Goal of the exercise: Precise copying is required. Return the data below in full.

Data below Block Start

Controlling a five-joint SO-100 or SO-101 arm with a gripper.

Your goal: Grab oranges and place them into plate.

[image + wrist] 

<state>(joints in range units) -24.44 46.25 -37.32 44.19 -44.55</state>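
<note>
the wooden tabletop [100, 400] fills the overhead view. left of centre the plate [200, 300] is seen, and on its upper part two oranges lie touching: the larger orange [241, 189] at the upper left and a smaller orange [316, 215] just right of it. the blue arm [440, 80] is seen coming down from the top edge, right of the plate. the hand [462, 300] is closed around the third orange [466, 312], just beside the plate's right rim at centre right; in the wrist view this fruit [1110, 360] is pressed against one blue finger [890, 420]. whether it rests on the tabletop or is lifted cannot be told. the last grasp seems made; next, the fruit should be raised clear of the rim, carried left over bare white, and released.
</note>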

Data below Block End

Exercise solution:
Controlling a five-joint SO-100 or SO-101 arm with a gripper.

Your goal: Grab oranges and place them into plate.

[image + wrist] 

<state>(joints in range units) -24.44 46.25 -37.32 44.19 -44.55</state>
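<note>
the wooden tabletop [100, 400] fills the overhead view. left of centre the plate [200, 300] is seen, and on its upper part two oranges lie touching: the larger orange [241, 189] at the upper left and a smaller orange [316, 215] just right of it. the blue arm [440, 80] is seen coming down from the top edge, right of the plate. the hand [462, 300] is closed around the third orange [466, 312], just beside the plate's right rim at centre right; in the wrist view this fruit [1110, 360] is pressed against one blue finger [890, 420]. whether it rests on the tabletop or is lifted cannot be told. the last grasp seems made; next, the fruit should be raised clear of the rim, carried left over bare white, and released.
</note>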

This output is now complete.